PKP conference call

Hi,

last Thursday, Rintze, Frank, and I had a conference call with Alex
Garnett and Juan Pablo Alperin of the Public Knowledge Project
http://pkp.sfu.ca .
We wanted to explore if (and if so how) CSL could find an
institutional host at the PKP and what that would entail. Generally
the conversation was very positive, the PKP folks know CSL and
actually have started using it in one of their projects. They seemed
quite positive about the general prospect of providing a home to CSL.
They don’t have much in terms of developer time to offer, but said
that short term some advice and time for grant writing would be
possible. They said they would want to be included in some way in the
CSL decision-making process, though more in terms of knowing what’s
going on than to influence decisions (we did describe said process as
open and consensus-based, which they seemed fine with). As for grants,
as other have said, they said that it’s basically impossible to get
grants to cover day-to-day operations. Grant institutions want to fund
something specific and new, so we’d have to think about that. Rintze
and I came up with three areas on the spot:

  1. Specifications - while the syntax is well specified, all the little
    things like eliminating double spaces/punctuation etc. that the
    processors do (or not) isn’t. It should be
  2. Legal CSL - incorporating Frank’s modification for legal support
  3. Other CSL 1.1/2.0 developments including field updates, potential
    multilingual improvements etc.
    Perhaps the biggest concern in all of this is that Rintze and I don’t
    see how this is going to reduce our work (which, after all, was one of
    the original reasons we started talking about this).

I’ll send a separate e-mail tomorrow with a brief proposal on the
framework for a PKP-CSL partnership, but wanted to get this out there
for both information and discussion.
Best,
Sebastian–
Sebastian Karcher
Ph.D. Candidate
Department of Political Science
Northwestern University

That’s a big one.

I had an idea today, though, that might catch both objectives. Here’s
the pitch. I think it’s as original as casting the CSL editor. See
what you think about the idea, though.On Sat, Apr 20, 2013 at 4:58 PM, Sebastian Karcher <@Sebastian_Karcher> wrote:

Hi,

last Thursday, Rintze, Frank, and I had a conference call with Alex
Garnett and Juan Pablo Alperin of the Public Knowledge Project
http://pkp.sfu.ca .
We wanted to explore if (and if so how) CSL could find an
institutional host at the PKP and what that would entail. Generally
the conversation was very positive, the PKP folks know CSL and
actually have started using it in one of their projects. They seemed
quite positive about the general prospect of providing a home to CSL.
They don’t have much in terms of developer time to offer, but said
that short term some advice and time for grant writing would be
possible. They said they would want to be included in some way in the
CSL decision-making process, though more in terms of knowing what’s
going on than to influence decisions (we did describe said process as
open and consensus-based, which they seemed fine with). As for grants,
as other have said, they said that it’s basically impossible to get
grants to cover day-to-day operations. Grant institutions want to fund
something specific and new, so we’d have to think about that. Rintze
and I came up with three areas on the spot:

  1. Specifications - while the syntax is well specified, all the little
    things like eliminating double spaces/punctuation etc. that the
    processors do (or not) isn’t. It should be
  2. Legal CSL - incorporating Frank’s modification for legal support
  3. Other CSL 1.1/2.0 developments including field updates, potential
    multilingual improvements etc.
    Perhaps the biggest concern in all of this is that Rintze and I don’t
    see how this is going to reduce our work (which, after all, was one of
    the original reasons we started talking about this).

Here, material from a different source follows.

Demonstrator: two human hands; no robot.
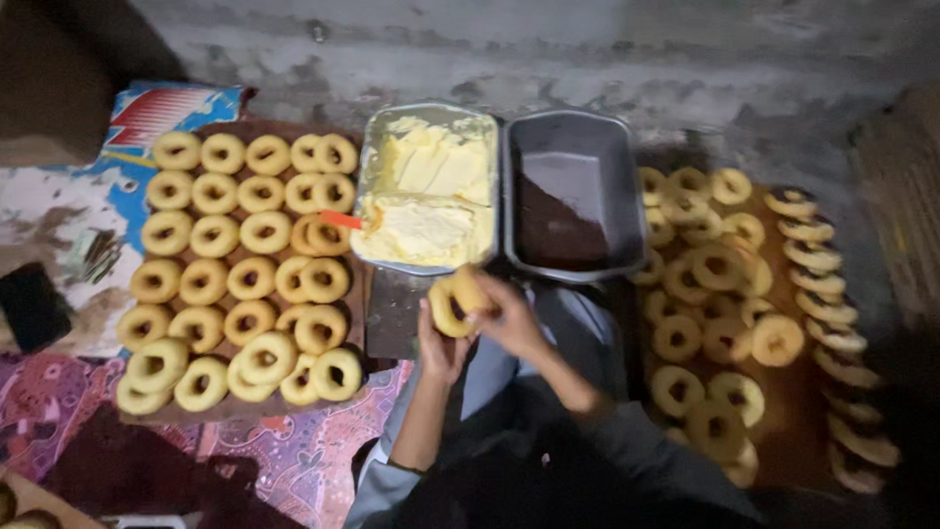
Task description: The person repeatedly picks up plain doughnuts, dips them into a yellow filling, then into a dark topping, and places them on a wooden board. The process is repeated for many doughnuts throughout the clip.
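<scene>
Doughnut [456, 300] gripped in both our left hand [441, 345] and right hand [511, 318], seemingly mid-filling; next move likely needs cream from tray [377, 162].

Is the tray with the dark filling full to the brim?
No, the dark tray is mostly bare, with dark filling only at its near end.

Metal trays: two, one with pale cream [428, 191], one with dark chocolate filling [573, 196].
Hands: two, left hand [441, 343], right hand [509, 318].
Ring doughnuts held: one [456, 300].
Ring doughnuts on left board [240, 260]: about thirty.
</scene>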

CSL is a carefully designed language. The potential for CSL to become
a de facto standard for defining and automating document referencing
formats has been proven through performance: several implementations
of the language are running in the wild, and user-contributed styles
have brought the CSL Style Repository to 800+ styles covering 4000+
journals. Major projects, including Mendeley, Papers and Zotero rely
upon the language to serve a large user community, many working in
research or at the PhD level.

In the community’s drive to satisfy user needs, the focus has been on
individual styles. This has spread attention across an expanding
codebase, slowing efforts to refine and improve styles across the
archive as a whole.

This challenge can be addressed by drawing upon a latent potential for
modularity in CSL that has not heretofore played a part in style
maintenance and distribution. At the most basic level, CSL cleanly
separates four elements of style design:

  • Citation formats
  • Citation format parameters
  • Bibliography formats
  • Bibliography format parameters

Although each style in the CSL Style Repository is currently stored as
an atomic unit, each is composed of these four elements, and they can
easily be separated and remixed, resulting in a smaller base of code,
higher quality in many styles, and potential for more rapid coverage
of remaining publisher and university styles. There is deeper
potential for modularity in CSL (through a shared macro library).
Implementing this simple modular break-out in the current repository
infrastructure will make it possible to explore those avenues in
future.

Moving to a modular archive design would require the following:

  • Style-level test suites to confirm current style behaviour;
  • Tools for breaking out the current code base:
    • Separating current styles into citation-format and
      bibliography-format elements for separate validation;
    • Extracting and storing bibliography and citation format IDs and
      parameters on a per-style basis.
  • Tools for exploring commonalities between citation and
    bibliography formats, and merging IDs;
  • A middle layer for recombining styles from modular code and
    testing the result.

For simplicity, this back-office functionality should be masked from
users and style designers, who understand CSL styles (either when
using the CSL editor, or when directly editing style XML) as
integrated units. Accordingly, archive modularisation should be
accompanied by a maintenance layer performing two functions:

  • Automated pre-flight checks for schema validity and correct and
    complete style metadata;
  • Arbitration with the modular repo back-end, with heuristic
    identification and merger of citation and bibliography formats; and
  • User-facing and maintainer-facing UI to drive these facilities.

Frank

First, thanks to those of you that attended the call. I’ve kind of been
slammed this term.

Second, can we step back a bit and talk high-level vision? So, for example

Frank, from a user perspective, what sorts of scenarios would your proposal
enable?

Make it much easier for style editors to manage style additions and
changes? So much so that it would open up style editing to a much wider
range of users?

Something else?

BruceOn Sat, Apr 20, 2013 at 6:07 AM, Frank Bennett <@Frank_Bennett>wrote:

First, thanks to those of you that attended the call. I’ve kind of been
slammed this term.

Second, can we step back a bit and talk high-level vision? So, for example

Frank, from a user perspective, what sorts of scenarios would your proposal
enable?

Pre-flight vetting of submissions could be automated at the first
stage. The idea would be to provide something similar to Amazon
CreateSpace (but for freely distributed styles, of course):

https://www.createspace.com/Help/Index.jsp?cid=02n70000000DfLw&orgId=00D300000001Sh9

(Scroll down to the link “What are the book setup steps?”)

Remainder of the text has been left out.